When you reach the line with "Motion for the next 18" in the data below, begin printing lines exactly, and stop once the line with "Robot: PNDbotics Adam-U" has been printed.

[Records from a data source]
----------------

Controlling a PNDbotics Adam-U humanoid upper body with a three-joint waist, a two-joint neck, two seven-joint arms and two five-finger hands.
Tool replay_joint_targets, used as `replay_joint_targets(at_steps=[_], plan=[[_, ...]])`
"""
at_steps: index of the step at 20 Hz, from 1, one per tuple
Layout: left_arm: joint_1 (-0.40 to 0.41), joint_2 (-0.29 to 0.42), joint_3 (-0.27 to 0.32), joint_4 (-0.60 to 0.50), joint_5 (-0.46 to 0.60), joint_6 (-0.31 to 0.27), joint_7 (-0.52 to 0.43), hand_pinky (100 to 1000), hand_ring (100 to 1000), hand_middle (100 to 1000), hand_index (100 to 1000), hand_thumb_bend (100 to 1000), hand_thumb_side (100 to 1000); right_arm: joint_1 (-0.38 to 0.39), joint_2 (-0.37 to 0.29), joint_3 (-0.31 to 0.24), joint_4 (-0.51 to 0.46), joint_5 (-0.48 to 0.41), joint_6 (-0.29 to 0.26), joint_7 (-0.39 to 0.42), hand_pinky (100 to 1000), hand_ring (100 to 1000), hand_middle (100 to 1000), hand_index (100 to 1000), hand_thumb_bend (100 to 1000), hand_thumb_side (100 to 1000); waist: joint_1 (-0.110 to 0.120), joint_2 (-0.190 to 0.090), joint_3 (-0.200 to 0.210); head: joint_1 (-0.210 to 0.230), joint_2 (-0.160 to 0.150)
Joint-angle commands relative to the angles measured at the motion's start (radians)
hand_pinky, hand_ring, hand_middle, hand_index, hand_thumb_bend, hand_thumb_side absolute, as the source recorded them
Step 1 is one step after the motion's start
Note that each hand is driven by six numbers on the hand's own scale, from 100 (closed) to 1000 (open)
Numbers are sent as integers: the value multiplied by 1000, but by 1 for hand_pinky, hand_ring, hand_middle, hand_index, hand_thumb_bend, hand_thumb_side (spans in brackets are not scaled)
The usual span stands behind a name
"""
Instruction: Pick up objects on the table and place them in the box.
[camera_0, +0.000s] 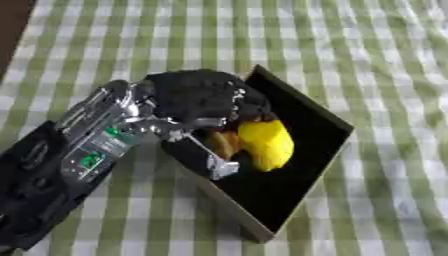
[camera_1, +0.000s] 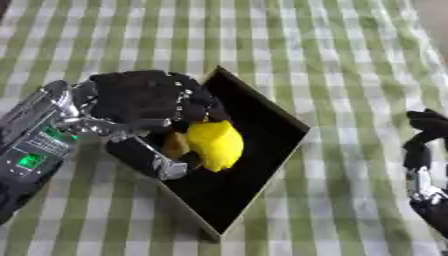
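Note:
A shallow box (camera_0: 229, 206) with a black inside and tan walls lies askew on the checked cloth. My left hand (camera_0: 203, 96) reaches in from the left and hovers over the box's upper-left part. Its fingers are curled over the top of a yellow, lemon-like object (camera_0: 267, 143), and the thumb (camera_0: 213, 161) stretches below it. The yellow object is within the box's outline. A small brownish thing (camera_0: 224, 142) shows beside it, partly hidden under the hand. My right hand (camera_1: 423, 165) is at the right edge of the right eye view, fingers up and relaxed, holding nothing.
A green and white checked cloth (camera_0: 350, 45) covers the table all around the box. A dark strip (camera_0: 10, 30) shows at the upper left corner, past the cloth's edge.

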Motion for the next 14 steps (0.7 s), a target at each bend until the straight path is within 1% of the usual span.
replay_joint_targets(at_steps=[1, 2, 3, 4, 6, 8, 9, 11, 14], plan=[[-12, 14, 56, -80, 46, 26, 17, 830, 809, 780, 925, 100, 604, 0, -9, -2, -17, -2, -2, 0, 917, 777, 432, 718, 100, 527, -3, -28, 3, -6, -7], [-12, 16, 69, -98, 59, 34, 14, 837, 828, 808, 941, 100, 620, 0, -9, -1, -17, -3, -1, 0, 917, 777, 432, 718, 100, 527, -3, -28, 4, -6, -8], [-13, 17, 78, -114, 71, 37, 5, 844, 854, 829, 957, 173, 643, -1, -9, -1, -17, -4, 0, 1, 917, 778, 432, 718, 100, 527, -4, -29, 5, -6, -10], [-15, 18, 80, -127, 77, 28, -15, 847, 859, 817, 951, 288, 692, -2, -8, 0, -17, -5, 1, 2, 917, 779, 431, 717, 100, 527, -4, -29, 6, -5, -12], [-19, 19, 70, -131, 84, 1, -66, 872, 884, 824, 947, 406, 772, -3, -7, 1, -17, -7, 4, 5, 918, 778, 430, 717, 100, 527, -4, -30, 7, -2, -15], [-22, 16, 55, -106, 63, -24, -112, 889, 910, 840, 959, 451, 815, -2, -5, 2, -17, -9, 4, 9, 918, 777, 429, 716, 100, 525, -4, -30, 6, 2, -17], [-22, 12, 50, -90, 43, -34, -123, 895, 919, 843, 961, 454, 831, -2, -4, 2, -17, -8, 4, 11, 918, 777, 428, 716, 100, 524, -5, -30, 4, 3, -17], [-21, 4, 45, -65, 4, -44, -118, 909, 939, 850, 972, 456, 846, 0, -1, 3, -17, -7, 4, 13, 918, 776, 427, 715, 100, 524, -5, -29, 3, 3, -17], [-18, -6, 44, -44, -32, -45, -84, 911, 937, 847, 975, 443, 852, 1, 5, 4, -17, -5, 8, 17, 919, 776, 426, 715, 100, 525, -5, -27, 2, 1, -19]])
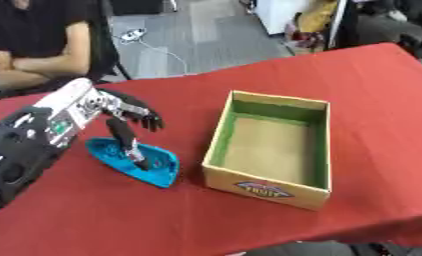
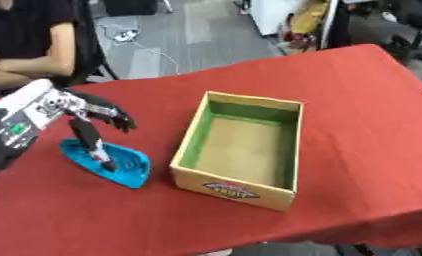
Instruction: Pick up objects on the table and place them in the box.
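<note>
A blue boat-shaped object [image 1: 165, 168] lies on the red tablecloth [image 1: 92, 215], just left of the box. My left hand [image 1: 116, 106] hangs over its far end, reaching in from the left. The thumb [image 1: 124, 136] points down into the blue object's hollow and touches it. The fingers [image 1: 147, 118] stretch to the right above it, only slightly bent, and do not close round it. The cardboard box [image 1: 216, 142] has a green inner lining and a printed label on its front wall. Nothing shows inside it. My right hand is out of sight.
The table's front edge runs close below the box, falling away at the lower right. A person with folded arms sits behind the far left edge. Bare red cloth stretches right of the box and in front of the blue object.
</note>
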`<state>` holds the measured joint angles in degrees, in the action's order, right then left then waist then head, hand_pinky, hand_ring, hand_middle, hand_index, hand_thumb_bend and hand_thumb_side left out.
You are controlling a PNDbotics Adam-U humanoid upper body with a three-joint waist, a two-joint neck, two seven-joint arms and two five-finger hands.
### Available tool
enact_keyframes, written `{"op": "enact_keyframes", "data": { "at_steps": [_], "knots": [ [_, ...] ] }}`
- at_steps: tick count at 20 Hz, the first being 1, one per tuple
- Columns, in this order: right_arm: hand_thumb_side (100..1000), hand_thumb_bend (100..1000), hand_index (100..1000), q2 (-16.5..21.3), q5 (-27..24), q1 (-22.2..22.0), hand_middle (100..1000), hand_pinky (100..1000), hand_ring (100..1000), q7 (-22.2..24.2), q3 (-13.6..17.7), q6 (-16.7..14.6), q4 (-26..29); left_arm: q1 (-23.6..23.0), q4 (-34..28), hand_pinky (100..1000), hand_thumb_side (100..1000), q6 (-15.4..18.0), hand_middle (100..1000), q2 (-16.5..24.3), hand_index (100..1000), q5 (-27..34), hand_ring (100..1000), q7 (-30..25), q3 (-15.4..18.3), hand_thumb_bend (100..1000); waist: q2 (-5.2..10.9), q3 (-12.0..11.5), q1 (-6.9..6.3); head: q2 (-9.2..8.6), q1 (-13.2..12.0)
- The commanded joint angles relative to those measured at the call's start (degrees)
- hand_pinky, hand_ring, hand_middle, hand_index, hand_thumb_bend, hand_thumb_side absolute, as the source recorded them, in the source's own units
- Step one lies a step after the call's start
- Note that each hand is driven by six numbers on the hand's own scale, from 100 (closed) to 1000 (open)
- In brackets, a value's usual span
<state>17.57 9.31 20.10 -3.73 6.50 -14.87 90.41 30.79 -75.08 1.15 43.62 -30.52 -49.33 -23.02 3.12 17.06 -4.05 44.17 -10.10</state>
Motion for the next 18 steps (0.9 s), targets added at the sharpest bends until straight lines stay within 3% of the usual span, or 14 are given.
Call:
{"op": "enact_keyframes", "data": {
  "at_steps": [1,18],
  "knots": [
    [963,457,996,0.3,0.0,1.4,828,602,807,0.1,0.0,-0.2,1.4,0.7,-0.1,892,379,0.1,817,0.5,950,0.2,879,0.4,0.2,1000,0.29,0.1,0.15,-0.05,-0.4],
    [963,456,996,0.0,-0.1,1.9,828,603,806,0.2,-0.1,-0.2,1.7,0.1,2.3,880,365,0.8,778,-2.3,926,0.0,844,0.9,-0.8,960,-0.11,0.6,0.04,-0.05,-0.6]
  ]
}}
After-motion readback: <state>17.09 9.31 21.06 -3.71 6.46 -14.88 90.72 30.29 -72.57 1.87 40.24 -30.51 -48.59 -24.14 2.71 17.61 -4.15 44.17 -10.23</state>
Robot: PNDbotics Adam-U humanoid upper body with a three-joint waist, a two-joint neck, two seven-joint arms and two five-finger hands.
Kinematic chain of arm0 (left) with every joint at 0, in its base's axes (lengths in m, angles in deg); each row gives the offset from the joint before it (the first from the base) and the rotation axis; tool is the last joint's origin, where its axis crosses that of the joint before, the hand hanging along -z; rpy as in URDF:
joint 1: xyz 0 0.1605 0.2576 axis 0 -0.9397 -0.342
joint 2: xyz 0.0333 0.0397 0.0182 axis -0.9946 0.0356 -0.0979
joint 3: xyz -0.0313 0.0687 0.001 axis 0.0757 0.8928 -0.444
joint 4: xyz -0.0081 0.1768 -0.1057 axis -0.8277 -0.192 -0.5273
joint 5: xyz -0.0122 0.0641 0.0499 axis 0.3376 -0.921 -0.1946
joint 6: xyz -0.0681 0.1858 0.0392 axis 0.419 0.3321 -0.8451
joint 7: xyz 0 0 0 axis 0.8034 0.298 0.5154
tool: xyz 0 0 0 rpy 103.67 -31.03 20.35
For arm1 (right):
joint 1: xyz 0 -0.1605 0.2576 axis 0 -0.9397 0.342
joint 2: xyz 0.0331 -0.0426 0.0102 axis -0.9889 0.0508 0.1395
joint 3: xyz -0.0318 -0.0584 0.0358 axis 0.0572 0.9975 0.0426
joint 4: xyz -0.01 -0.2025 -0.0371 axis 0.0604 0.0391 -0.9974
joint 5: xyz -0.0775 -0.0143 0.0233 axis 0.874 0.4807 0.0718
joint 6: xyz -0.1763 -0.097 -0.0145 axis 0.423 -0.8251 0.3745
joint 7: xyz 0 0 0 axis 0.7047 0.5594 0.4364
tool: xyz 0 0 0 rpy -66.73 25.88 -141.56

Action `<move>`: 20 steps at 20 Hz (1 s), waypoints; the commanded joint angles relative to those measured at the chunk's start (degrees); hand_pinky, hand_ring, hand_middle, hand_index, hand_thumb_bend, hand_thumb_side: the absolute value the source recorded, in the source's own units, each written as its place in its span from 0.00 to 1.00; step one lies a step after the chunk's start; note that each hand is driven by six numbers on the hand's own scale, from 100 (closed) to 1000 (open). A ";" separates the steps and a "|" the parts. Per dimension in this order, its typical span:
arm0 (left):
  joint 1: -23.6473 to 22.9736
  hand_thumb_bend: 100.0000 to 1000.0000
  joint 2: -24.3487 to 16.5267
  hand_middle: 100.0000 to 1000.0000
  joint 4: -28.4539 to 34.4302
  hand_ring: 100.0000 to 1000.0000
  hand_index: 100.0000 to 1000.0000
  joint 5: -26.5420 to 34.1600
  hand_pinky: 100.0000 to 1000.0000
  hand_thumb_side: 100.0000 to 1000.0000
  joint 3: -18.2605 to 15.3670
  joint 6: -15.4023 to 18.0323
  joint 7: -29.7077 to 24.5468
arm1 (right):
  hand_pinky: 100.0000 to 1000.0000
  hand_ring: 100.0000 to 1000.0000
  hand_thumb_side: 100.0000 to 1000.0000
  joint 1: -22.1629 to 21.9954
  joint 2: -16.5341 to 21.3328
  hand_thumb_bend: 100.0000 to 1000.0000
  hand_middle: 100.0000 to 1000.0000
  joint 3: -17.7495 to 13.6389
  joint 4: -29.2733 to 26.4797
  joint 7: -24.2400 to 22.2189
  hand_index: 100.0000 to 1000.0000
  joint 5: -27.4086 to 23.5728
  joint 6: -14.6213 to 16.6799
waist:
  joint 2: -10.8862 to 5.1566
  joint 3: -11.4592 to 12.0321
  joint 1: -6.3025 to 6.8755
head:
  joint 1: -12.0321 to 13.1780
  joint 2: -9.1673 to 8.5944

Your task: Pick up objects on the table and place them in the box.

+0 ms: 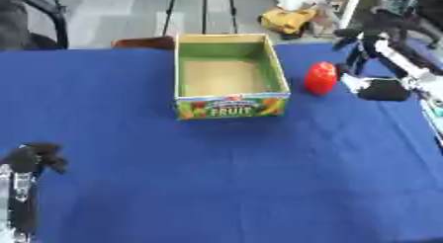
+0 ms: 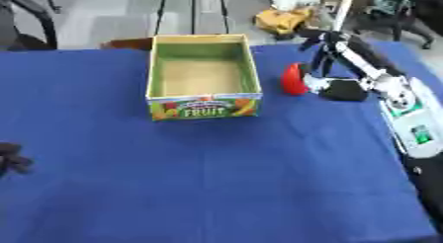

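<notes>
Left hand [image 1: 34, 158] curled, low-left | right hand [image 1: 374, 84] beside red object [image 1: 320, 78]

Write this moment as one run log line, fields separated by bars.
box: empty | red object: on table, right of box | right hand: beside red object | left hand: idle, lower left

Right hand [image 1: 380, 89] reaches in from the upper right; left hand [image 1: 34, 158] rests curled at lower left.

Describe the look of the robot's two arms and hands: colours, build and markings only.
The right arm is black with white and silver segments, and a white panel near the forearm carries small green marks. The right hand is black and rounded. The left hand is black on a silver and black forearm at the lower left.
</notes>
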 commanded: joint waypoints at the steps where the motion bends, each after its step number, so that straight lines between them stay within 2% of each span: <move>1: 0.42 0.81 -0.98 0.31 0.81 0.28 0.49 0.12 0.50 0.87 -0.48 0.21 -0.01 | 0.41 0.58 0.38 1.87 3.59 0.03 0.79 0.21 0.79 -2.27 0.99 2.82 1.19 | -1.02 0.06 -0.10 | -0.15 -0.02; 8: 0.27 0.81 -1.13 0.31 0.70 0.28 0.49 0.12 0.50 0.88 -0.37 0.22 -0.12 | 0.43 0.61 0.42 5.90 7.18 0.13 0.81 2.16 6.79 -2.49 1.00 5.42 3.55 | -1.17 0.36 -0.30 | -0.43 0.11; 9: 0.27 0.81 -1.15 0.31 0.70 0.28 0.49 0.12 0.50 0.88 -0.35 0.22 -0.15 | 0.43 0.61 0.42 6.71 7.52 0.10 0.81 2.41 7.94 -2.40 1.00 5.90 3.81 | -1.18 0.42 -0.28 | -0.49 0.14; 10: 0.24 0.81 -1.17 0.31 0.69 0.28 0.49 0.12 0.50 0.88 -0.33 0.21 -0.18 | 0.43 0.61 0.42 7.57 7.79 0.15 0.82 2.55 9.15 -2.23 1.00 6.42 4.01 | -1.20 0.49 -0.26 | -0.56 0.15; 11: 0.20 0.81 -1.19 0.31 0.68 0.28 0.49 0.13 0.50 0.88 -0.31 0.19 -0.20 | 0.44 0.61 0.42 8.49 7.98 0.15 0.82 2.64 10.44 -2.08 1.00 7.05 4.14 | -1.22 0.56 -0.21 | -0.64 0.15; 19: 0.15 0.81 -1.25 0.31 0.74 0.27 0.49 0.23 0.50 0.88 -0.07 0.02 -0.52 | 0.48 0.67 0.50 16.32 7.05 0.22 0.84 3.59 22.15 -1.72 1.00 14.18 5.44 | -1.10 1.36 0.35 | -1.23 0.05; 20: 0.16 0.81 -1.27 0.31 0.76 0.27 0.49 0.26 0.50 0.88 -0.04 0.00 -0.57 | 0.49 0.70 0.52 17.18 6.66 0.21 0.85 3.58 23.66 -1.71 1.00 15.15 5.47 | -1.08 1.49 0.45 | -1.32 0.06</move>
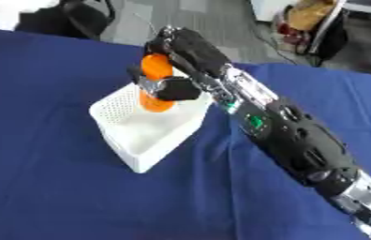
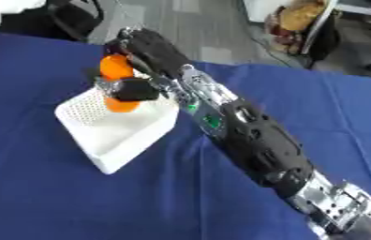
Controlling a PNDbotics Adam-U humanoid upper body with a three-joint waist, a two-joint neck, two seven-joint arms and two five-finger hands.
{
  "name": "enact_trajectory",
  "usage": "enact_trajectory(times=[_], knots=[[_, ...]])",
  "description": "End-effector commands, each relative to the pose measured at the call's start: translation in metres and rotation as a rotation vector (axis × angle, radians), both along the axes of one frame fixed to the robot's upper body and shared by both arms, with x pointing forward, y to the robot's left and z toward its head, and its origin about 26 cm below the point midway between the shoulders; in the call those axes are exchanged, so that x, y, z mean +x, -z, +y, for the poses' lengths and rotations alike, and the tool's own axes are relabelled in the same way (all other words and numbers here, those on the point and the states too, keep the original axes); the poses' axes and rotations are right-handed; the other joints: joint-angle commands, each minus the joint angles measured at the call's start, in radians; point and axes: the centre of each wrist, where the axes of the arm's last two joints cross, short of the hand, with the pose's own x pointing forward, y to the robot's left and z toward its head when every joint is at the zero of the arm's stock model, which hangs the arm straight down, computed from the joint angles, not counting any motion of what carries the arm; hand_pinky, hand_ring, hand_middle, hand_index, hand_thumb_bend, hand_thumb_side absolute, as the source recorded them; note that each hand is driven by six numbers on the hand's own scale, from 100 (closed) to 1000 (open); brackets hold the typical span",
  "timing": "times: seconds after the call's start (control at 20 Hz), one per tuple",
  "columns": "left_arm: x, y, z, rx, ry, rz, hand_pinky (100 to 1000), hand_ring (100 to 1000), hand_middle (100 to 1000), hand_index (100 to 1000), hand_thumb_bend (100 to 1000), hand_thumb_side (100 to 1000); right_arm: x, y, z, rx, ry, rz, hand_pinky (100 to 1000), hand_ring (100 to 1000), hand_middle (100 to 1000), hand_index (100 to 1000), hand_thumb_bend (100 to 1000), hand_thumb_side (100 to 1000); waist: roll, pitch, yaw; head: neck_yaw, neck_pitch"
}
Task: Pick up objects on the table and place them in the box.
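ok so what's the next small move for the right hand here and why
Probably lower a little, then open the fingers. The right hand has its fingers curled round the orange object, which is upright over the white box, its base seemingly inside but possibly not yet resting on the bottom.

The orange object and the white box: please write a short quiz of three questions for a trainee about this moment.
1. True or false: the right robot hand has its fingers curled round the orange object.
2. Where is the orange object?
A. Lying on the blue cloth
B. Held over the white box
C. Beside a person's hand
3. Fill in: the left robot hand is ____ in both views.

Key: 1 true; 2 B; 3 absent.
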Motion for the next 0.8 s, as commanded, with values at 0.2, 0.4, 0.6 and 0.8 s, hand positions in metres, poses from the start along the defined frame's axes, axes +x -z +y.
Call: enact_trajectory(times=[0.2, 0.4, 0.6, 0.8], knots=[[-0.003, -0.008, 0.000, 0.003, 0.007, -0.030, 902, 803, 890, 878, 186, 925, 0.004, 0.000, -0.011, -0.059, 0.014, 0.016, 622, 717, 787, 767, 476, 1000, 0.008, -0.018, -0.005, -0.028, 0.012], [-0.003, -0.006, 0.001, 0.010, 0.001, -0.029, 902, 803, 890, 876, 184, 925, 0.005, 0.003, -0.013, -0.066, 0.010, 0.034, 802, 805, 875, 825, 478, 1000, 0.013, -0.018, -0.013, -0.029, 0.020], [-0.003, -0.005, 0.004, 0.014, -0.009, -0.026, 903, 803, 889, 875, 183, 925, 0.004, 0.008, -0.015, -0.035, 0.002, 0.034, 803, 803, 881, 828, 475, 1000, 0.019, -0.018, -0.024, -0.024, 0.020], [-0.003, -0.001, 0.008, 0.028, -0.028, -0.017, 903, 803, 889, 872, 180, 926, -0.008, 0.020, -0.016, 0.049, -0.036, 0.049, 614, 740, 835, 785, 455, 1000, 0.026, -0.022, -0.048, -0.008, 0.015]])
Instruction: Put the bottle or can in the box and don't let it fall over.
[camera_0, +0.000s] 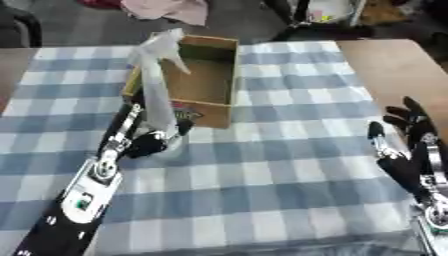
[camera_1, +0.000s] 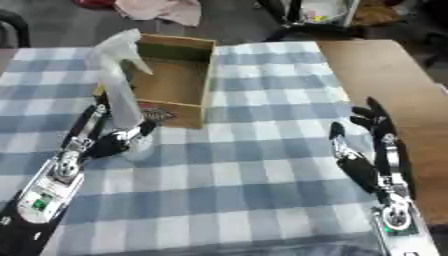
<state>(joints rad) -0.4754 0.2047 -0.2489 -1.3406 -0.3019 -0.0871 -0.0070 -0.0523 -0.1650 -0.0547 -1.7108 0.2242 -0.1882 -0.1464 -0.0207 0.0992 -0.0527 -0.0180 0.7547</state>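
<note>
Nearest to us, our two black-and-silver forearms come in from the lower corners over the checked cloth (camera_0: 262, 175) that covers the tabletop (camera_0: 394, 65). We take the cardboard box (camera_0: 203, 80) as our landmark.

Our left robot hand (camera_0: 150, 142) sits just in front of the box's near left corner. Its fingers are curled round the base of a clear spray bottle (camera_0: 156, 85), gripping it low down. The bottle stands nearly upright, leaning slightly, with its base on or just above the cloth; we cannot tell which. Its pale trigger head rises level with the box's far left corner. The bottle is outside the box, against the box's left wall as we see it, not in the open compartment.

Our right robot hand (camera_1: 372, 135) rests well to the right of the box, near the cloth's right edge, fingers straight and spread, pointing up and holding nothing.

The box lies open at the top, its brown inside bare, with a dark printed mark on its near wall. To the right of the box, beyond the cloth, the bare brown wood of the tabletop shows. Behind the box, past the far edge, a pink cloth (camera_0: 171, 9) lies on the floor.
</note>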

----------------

▶ ANSWER TO THIS EXERCISE:
Motion for the next 18 steps (0.9 s), targets added at the sharpest bends until straight lines stay within 3% of the usual span, or 14 are given.
Call:
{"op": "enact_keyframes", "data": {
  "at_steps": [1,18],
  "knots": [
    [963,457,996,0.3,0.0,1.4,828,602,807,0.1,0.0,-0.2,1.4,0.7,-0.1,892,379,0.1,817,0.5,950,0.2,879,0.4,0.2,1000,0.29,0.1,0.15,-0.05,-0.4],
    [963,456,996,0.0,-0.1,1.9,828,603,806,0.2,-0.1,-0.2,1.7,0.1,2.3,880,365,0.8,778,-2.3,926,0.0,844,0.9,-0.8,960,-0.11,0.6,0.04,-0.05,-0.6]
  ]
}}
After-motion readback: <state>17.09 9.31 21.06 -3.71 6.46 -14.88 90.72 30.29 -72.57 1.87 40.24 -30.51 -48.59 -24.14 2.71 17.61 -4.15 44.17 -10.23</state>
Robot: PNDbotics Adam-U humanoid upper body with a three-joint waist, a two-joint neck, two seven-joint arms and two five-finger hands.

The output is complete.